Sandra was on Åland. She loathed these relatives, the uncles and “the aunt” who stood behind her when she looked out over the ocean that was so close it almost smashed against the veranda window when the waves were high. “The aunt,” who before you even had a chance to experience it yourself, talked about how nice it was, with the sea, when it came toward you. How “wild nature’s forces could be.”

“The aunt” also stood there behind her and asked a bunch of questions that Sandra did not answer, partly because she was not listening properly; she had enough going on trying to concentrate on experiencing something herself for once. Without a middleman or an instruction manual.

But when she did not answer, “the aunt” just said:

“Yes, to lose yourself in the sea and open spaces, that’s an Ålandic trait. The big dreams—” and she did not finish the sentence, not because she would have lost her train of thought but because the continuation was so obvious. That is the way it sounded anyway.

“The aunt,” in other words, there behind Sandra, at the window, otherwise nothing happened. No telephone rang, no one called to tell her that something had happened in the District, that the corpse of the American girl had been found.

Loneliness&Fear. “The aunt” had poked at Sandra’s shirt when she had arrived.

“Don’t touch it,” Sandra had said.

“What kind of thing is that?”

And when she had not stopped nagging her, Sandra finally forced out:

“A game.”

And behind her again, so close.

“What strange games you play.”

Sandra said nothing. Well, she thought. She was no islander. Definitely not.

She was no islander. She was from the District, the marsh, from where Sister Night was, Sister Day.

“I’m going to become Queen of the Marsh when I grow up,” she had said to “the aunt” at another time. “A really slimy one.”

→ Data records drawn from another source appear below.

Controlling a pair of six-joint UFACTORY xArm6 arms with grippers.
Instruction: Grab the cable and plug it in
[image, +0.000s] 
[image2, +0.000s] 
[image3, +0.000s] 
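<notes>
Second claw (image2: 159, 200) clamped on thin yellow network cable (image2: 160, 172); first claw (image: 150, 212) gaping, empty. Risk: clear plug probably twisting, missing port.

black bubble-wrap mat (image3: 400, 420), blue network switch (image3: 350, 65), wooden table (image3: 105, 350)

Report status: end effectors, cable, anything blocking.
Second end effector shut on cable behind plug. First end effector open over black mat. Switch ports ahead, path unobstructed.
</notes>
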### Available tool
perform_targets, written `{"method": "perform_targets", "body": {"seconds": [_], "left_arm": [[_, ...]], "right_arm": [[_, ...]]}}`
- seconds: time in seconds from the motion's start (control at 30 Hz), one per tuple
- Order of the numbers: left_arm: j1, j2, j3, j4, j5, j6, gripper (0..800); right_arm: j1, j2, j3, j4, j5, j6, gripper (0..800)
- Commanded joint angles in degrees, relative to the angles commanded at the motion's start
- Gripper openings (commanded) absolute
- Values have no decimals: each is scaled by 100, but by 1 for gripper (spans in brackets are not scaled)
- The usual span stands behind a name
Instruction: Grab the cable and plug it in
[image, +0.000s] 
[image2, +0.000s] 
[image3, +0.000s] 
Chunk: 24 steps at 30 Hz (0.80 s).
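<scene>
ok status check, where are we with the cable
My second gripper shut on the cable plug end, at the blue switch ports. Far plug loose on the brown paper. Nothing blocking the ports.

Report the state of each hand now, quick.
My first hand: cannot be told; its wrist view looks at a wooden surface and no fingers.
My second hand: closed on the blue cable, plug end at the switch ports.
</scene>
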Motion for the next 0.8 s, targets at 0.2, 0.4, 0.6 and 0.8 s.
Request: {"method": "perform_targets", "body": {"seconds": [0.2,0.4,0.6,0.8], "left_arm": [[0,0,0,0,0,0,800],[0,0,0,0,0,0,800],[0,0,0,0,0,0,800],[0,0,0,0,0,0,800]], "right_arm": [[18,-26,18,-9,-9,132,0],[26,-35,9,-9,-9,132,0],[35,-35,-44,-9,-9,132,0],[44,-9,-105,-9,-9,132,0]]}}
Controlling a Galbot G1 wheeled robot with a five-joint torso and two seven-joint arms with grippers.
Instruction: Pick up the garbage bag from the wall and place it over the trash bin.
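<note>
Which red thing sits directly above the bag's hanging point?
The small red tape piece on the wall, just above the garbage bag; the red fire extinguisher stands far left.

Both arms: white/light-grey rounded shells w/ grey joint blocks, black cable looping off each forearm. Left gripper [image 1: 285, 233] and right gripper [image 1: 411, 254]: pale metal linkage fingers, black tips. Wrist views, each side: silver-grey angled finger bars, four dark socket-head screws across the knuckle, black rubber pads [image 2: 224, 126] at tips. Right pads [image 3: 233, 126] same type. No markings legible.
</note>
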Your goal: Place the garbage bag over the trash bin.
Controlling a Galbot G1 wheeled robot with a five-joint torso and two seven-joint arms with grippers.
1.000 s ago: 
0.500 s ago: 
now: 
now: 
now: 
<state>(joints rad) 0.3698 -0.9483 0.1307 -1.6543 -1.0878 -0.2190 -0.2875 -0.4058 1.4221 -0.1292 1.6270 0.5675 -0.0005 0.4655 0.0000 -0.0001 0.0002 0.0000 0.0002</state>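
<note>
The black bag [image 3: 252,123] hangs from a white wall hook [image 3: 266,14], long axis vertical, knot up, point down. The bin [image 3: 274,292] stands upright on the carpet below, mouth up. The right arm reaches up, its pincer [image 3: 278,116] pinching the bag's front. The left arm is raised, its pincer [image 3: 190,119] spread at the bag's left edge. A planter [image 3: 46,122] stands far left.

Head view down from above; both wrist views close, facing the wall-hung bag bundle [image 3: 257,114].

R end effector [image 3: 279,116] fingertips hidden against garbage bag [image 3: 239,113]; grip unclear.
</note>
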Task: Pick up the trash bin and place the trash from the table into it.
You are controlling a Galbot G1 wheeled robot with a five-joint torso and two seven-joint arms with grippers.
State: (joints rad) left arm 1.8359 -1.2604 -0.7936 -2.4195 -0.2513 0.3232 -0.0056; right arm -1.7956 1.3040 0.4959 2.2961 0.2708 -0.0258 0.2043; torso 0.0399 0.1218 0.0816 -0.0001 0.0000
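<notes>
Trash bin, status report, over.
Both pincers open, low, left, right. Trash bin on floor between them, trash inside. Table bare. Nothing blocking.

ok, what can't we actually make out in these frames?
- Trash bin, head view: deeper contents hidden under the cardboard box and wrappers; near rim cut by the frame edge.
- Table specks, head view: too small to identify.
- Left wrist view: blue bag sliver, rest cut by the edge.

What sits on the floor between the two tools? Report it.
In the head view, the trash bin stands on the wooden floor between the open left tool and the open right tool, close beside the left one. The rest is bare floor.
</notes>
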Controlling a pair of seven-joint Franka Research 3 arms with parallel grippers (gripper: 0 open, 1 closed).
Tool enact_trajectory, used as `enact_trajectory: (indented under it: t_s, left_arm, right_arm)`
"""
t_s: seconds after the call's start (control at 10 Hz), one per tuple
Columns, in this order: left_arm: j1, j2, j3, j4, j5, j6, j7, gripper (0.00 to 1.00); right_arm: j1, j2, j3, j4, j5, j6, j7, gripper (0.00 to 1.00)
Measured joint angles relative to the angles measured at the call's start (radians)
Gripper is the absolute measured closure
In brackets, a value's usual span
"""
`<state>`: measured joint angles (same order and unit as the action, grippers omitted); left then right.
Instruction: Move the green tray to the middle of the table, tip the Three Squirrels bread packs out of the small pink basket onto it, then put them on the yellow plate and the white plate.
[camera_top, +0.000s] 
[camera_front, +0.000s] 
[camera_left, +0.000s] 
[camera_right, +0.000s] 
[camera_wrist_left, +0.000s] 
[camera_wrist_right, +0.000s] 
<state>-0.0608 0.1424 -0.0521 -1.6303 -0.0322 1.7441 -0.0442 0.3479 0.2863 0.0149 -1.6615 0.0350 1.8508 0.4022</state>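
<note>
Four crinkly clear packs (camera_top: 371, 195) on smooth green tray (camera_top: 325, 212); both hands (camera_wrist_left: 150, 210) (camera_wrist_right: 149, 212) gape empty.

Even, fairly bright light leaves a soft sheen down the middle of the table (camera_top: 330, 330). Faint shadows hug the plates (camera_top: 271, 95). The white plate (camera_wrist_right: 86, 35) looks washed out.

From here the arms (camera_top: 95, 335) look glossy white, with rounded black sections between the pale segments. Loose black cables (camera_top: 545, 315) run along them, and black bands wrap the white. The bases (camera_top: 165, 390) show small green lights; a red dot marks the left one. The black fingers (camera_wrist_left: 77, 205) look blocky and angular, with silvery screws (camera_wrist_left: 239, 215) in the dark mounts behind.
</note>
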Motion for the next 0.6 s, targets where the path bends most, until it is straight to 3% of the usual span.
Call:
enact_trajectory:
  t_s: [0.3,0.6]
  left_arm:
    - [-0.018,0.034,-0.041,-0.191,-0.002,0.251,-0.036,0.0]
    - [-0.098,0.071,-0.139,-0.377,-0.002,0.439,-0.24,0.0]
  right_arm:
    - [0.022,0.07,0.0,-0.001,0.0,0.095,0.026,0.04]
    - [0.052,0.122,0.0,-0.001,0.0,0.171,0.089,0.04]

“The aunt,” to whom all of this was abracadabra, rolled her eyes but said nothing.

Queen of the Marsh. So lovely. She thought she had come up with something herself there. A new thing. A seed. A seed for a new game to play with Doris Flinkenberg. The Return of the Marsh Queen. When she came home from Åland that is.

And it struck her again how she longed for home, for Doris Flinkenberg. Longed so terribly for Doris, the American girl, the boy in the woods, Inget Herrman (yes, even Inget Herrman), the Islander, and the house in the darker part.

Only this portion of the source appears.